WP3 : System Integration

WP objectives

The objectives of this WP will be to optimally integrate the robust spoken dialog into the two platforms considered in the project :

• A handheld devices platform referred to as the "mobile platform" meaning that it has to deal with requirements associated to mobile equipment (limited processing, memory, interface, etc).

• A cockpit simulator that is referred as the "fixed platform", less constrained than the mobile type platform and where processing power is bigger and multi microphone sound capture can be envisaged.

The integration phase of the project sets the stage for the evaluation phase that will be conducted at the end of the project. The objectives of the works conducted in this WP are:

• Take into account the requirements of each application in order to define the optimal recognition system able to support live experiments (real time).

• Definition of the speech recognition interfaces (with users and with other subsystems of the platforms)

• Software and hardware integration of the recognition components into the platforms.

WP duration

The Work package will begin at month 12 and end at month 30. Its starting event will be the completion of the baseline experiments (M1 at month 10).

WP milestones

The main milestones of the WPs are:

M3.1, m15 Initial specification of system configurations

M3.2, m24 Functional integration on both platforms completed

M3.3, m27 Final specification of system configurations

WP tasks

The WP is divided in two main tasks :

Task 1 : fixed platform integration

The cockpit simulator has the following characteristics:

• Study cockpit with a representative display system (four screens) and the capability to display on a projection screen the outside landscape.

• Capability to simulate some scenarios representative of future aeronautic scenario.

• No simulation of engine management and piloting task. The realism of the simulation is limited to the display layer and its interface with systems : (radio management, data link communication, navigation display, etc).

The work identified for this task will be :

• First to identify the requested resources for the speech recognition system. The baseline experiments will provide a first assessment of the impact on recognition of various processing methods. This will be used to issue a first specification of the requested resources for an efficient physical implementation of the whole vocal interaction (sensor & processing).

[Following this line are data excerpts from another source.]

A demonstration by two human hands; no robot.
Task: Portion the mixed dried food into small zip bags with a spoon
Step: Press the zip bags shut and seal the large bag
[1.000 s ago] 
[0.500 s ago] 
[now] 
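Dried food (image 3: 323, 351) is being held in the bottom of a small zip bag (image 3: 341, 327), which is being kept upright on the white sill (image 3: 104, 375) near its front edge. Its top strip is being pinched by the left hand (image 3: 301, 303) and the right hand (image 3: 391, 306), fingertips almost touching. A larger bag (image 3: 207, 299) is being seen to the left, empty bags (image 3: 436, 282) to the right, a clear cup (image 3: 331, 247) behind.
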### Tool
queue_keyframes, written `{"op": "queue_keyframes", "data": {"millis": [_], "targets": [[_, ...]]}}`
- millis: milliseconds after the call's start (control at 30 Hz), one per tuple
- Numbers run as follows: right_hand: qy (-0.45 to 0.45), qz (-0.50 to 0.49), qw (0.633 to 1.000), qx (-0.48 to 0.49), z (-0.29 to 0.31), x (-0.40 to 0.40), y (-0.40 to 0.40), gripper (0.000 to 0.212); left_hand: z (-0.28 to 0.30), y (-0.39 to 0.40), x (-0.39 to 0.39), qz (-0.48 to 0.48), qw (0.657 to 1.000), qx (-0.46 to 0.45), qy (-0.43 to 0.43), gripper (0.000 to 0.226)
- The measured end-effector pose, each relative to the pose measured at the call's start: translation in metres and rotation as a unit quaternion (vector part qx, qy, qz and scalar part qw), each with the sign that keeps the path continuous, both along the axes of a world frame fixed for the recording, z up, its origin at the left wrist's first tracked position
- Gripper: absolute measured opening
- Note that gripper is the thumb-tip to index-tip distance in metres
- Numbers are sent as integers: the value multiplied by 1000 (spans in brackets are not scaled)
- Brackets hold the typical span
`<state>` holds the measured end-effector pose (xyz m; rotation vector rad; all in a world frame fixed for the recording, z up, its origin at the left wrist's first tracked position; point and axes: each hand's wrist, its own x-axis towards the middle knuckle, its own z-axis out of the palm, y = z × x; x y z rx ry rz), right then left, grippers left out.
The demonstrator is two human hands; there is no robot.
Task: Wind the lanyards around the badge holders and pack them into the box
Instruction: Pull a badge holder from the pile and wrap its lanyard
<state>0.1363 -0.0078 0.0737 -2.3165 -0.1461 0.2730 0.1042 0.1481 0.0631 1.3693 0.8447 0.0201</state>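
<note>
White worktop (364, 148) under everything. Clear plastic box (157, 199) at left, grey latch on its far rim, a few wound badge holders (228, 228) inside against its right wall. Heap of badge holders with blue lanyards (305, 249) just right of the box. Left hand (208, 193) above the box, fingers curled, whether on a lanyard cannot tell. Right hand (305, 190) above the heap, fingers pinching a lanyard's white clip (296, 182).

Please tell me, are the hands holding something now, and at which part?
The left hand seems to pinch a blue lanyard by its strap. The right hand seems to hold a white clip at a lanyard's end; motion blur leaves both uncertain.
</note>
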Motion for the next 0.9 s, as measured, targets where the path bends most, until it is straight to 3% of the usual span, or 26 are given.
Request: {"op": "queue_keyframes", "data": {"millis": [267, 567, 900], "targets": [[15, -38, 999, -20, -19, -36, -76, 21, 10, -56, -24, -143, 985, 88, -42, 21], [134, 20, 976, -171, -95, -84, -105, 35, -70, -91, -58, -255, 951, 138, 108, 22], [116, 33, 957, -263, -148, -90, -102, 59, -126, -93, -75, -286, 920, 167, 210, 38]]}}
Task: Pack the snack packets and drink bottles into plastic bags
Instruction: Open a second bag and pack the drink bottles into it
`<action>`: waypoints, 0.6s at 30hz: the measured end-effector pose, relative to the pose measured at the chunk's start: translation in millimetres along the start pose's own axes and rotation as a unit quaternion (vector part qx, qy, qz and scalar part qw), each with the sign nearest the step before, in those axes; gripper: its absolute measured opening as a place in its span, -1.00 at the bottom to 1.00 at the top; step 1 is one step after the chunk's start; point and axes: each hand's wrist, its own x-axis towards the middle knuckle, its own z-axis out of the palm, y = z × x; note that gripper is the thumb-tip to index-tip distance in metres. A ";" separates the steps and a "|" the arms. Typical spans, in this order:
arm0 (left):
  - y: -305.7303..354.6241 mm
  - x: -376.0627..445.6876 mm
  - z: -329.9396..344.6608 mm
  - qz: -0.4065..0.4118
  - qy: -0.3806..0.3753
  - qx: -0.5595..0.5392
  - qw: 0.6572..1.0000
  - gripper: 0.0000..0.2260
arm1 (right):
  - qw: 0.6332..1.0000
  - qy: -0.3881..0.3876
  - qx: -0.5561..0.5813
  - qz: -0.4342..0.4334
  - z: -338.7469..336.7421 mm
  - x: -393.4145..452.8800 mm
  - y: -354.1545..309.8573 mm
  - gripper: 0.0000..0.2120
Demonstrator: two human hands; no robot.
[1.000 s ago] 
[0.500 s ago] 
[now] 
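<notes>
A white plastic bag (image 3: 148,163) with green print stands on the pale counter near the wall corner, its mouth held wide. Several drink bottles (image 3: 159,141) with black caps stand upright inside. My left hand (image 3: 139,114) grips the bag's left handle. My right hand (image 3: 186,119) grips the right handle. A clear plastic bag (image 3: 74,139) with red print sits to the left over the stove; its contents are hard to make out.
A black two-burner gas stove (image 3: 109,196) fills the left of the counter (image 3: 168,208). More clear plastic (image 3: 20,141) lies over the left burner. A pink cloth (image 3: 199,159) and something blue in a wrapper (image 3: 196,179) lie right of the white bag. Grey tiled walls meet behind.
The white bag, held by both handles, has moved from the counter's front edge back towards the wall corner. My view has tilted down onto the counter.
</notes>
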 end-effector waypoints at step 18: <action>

• Second, definition of the users interface. The simulator will comprise a display layout that is the simplified version of a future commercial aircraft. Previous studies have allow the collection of system and operational requirements on the introduction of the speech recognition in cockpits. The HIWIRE project will capitalise on these results for the global vocal interaction prototyping. New reflection will be raised within our project in order to assess the possibility to introduce a tolerant dialog module. From what we know two antagonists view are expressed by pilots. On the one hand, interviews underlined that it is mandatory to reach a high level of performances (above 98% WER), but on the other hand, studies have shown that when using standardised language, for traffic control communications on the radio channel, they often issue "incorrect" or approximate utterances. As the recognition is expected to be very robust for large vocabulary, it may allow us to meet both constraints (performances and flexibility).

• Third, realise the software integration so that the recognition system will be able to communicate with the simulator subsystems. Due to the fact that this simulator is a "light" study simulator we will minimise costs for this task.

Task 2 : Mobile platform integration

As a contrast to the fixed installation being investigated under task 1, this task will focus on a mobile installation that will be limited in terms of both computational resources and sensor inputs and outputs. It is intended that the best and most appropriate techniques emerging from WP's 1 and 2 will be integrated into an ASR engine running on a mobile platform, and the performance tradeoffs investigated under WP4. The main activities under this task will be:

• to define a suitable application for a mobile platform in an aeronautical environment (eg. hands-free eyes-free access to instructional and test material for aircraft system maintenance engineers)

• to determine the requirements of the chosen application type

• to characterise the constraints imposed by the aeronautic environment on

• the mobile device

• to prototype the ASR design on a conventional platform

• to port the application design to the mobile platform